El amor, como la energía, no desaparece, se transforma. En una fuerza descontrolada, como las pesadillas y los sueños, o en algo más fácil de medir como el odio y el rencor.
Al principio estabas en cada objeto de la casa, en cada calle que pisamos, en cada bar donde nos sentamos a tomar café, en cada cafetería donde bebimos cerveza. Luego, como en esas películas de viajes en el tiempo, tu presencia se fue volviendo transparente, como si en cada pasado posible se estuvieran cambiando demasiados presentes para que tu pudieras existir en alguno de mis futuros.
Así tu presencia fue desapareciendo: la casa ya no olía a ti y los objetos fueron cambiando de lugar. Pasaron a ser simplemente objetos. Los semáforos donde nos detuvimos a esperar ya no estaban encendidos y todo ese amor que no desaparece se transformó en letargo. Dormido.
Un olvido pasivo, como el de las pesadillas y los sueños, y también un odio manejable contra cada una de las ventanas que rompí para que entrara el viento y te llevara lejos. De pronto un día tu nombre dejó de ser nombre y deseo, dejó de ser tuyo para ser de otras caras anónimas. Las canciones dejaron de hablar de ti y otros ojos, con otro color, vigilaron mis esquinas.
Ya no estabas, como si nunca hubieras estado, como si ese viajero del tiempo me hubiera entretenido justo al salir de casa el día que te iba a conocer y ya te hubieras marchado al llegar donde tú estabas esperando unos minutos antes.
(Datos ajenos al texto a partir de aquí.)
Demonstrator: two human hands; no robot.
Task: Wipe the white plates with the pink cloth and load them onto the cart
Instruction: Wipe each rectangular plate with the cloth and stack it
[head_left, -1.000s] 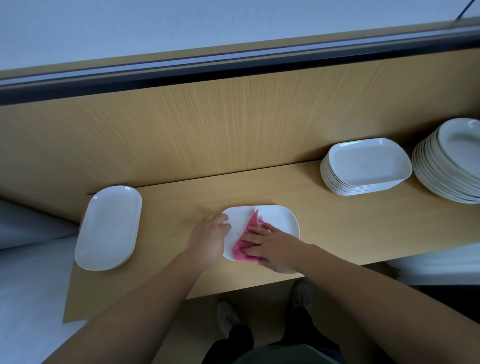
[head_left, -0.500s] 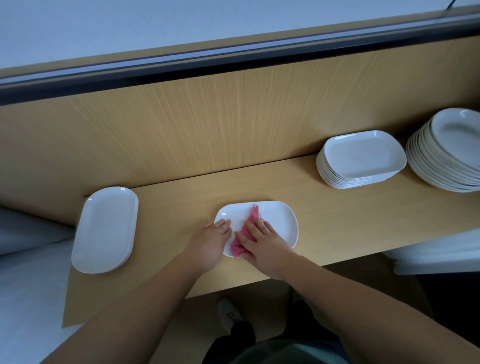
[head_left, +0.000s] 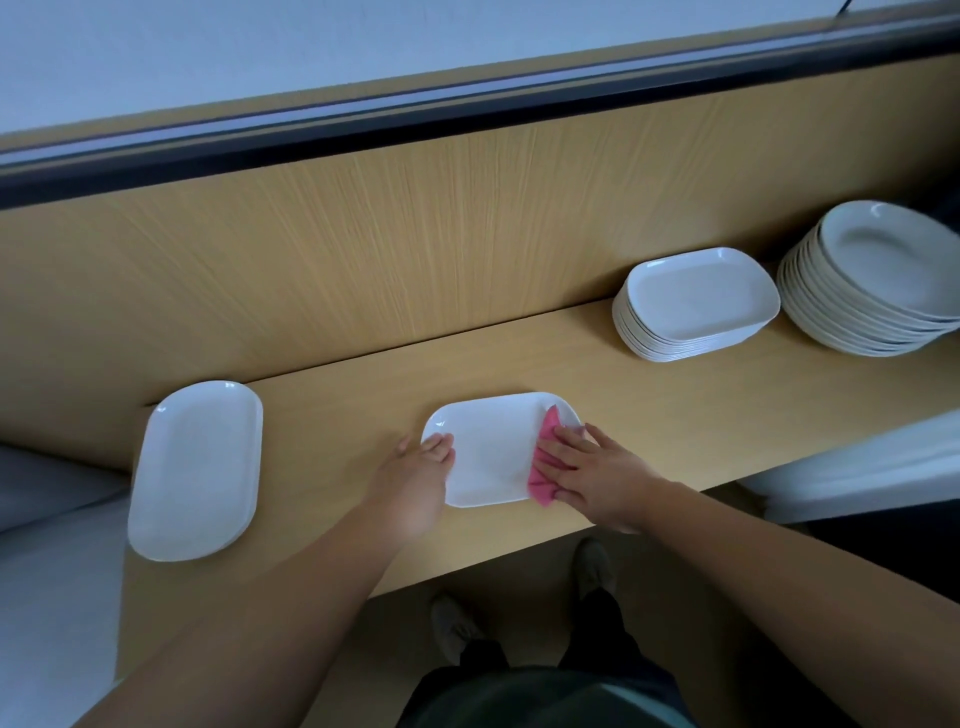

Unos metros más tarde ya no hubieras existido.
Como si alguien en su torpeza de viajero desorientado de jetlag olvidara que no se debe tocar nada y por descuido se hubiera parado al cruzar la calle y el autobús hubiera esperado a que tú subieras. Yo nunca te hubiera encontrado en la parada y hubiera caminado contigo hasta tu puerta.
O más atrás todavía, más pasado, como si no hubieran nacido aquellas cicatrices a las que yo tenía que dar sentido.
Un simple movimiento en el calendario, una simple lluvia cambiada de hora, un vuelo retrasado, una cobardía de menos, una valentía de más. Y todo hubiera sido nada.
Así fue como te fuiste yendo: con cada pequeño cambio en el pasado, un contigo un poco menos. Tu olor, un olor más, tu voz un ruido, tu color una sombra y un tú como cualquier otro tú en la multitud.
El amor se transformó en cartas sin destinatario perdidas con el resto de las cartas perdidas de los que, por olvidar, escribieron sin dirección. Cartas anónimas condenadas a llegar a ningún sitio, al limbo del almacén del sótano de los sueños. En el imposible universo de lo que casi fue pero no pudo serlo. En el infinito posible futuro de todas las palabras que no llegaron a su destino.
Perdidos en el cajón sin fondo de los objetos sin sentido y sin alma.
Así es como tiene que ser. Te transformaste en otra cosa, en millones de pedacitos que dejaron de ser un todo. Sin fuerza, insignificantes como gotas de agua en el cielo de una tormenta de verano.
Ya no eres más.
Hasta que vuelvas a serlo.
El amor no desaparece, solo cambia de estado, como la energía. Quédate ahí, donde estés, no vuelvas del letargo en el que quedaste dormida. No existen las maquinas del tiempo, y no hay más pasado que el que ya ha sido.